# REQUIREMENT
In the material below, the required lines run from the one containing "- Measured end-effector" through the one containing "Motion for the". Copy those lines exactly, ends included, and nothing else.

# GIVEN INFORMATION

------------------------------------

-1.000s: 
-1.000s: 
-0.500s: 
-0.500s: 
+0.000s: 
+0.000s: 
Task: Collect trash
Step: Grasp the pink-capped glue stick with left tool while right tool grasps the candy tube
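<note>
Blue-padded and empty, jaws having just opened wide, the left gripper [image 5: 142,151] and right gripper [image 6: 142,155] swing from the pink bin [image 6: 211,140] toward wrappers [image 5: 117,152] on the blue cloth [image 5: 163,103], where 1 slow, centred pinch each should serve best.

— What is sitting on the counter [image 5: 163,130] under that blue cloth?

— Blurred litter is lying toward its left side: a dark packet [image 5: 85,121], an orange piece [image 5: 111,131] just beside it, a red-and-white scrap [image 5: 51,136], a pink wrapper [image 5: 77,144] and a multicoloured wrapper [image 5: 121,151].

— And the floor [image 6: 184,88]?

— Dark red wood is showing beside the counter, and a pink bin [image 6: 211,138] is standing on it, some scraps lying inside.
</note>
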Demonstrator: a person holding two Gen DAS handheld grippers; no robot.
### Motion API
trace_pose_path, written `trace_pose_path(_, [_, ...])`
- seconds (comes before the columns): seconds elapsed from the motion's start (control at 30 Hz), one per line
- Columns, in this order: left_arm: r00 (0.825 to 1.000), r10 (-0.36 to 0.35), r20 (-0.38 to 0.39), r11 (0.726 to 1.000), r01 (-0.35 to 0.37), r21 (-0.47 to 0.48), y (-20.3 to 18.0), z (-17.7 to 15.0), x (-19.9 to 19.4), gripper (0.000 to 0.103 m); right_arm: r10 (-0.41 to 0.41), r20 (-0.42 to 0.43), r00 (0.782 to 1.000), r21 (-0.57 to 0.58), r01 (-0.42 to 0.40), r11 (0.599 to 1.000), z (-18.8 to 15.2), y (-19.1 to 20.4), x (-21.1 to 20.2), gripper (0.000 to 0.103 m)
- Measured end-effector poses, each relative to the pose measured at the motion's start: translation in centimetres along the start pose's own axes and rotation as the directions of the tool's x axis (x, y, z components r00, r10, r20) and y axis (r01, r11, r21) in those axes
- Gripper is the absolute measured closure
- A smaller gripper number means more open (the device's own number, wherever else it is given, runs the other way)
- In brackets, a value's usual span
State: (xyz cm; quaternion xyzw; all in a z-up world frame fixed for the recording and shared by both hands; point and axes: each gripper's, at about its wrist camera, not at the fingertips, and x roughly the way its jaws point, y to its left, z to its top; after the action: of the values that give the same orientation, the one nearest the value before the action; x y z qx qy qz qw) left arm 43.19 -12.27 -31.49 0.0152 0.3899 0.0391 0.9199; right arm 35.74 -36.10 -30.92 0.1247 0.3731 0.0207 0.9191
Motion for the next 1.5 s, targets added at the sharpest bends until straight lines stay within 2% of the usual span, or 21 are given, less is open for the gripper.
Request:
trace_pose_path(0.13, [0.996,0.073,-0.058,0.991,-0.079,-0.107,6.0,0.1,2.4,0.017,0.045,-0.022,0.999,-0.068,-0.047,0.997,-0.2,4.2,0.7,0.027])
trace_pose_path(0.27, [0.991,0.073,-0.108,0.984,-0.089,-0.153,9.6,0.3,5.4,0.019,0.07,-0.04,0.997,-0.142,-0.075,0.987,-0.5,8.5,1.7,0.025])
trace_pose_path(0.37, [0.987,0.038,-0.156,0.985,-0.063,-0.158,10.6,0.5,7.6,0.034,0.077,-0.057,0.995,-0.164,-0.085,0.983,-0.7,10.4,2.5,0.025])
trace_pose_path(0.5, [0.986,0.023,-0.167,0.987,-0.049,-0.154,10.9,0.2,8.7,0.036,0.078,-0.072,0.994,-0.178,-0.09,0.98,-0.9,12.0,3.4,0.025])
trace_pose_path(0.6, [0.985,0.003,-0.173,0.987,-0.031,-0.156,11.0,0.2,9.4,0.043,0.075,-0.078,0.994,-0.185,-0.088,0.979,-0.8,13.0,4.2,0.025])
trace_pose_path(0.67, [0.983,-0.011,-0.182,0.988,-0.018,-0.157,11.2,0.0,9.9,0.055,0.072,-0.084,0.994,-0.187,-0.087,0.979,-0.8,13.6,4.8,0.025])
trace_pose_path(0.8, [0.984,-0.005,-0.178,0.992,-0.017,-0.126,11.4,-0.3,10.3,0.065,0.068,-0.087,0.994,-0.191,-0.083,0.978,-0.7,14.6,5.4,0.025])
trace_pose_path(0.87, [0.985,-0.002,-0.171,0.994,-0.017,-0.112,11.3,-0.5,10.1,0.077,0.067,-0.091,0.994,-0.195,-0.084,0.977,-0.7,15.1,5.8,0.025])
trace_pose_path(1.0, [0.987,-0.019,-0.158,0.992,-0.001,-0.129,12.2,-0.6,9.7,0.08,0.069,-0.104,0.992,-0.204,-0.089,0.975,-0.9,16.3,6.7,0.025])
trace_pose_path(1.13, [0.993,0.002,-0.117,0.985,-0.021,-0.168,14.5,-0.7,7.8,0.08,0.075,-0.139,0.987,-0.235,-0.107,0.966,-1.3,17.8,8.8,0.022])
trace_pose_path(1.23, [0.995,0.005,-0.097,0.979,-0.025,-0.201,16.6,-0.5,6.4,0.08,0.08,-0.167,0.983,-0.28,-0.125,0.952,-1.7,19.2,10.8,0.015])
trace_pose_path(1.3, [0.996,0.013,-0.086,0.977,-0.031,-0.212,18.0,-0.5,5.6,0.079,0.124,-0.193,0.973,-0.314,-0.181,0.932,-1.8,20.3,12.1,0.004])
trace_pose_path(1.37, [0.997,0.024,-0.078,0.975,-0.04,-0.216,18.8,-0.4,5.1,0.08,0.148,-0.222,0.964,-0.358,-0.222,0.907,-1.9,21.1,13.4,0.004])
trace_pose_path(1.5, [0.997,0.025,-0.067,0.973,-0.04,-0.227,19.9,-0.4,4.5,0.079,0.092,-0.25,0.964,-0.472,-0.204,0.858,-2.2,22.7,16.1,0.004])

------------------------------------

# SOLUTION FOR THIS TASK
- Measured end-effector poses, each relative to the pose measured at the motion's start: translation in centimetres along the start pose's own axes and rotation as the directions of the tool's x axis (x, y, z components r00, r10, r20) and y axis (r01, r11, r21) in those axes
- Gripper is the absolute measured closure
- A smaller gripper number means more open (the device's own number, wherever else it is given, runs the other way)
- In brackets, a value's usual span
State: (xyz cm; quaternion xyzw; all in a z-up world frame fixed for the recording and shared by both hands; point and axes: each gripper's, at about its wrist camera, not at the fingertips, and x roughly the way its jaws point, y to its left, z to its top; after the action: of the values that give the same orientation, the one nearest the value before the action; x y z qx qy qz qw) left arm 43.19 -12.27 -31.49 0.0152 0.3899 0.0391 0.9199; right arm 35.74 -36.10 -30.92 0.1247 0.3731 0.0207 0.9191
Motion for the next 1.5 s, targets added at the sharpest bends until straight lines stay within 2% of the usual span, or 21 are given, less is open for the gripper.

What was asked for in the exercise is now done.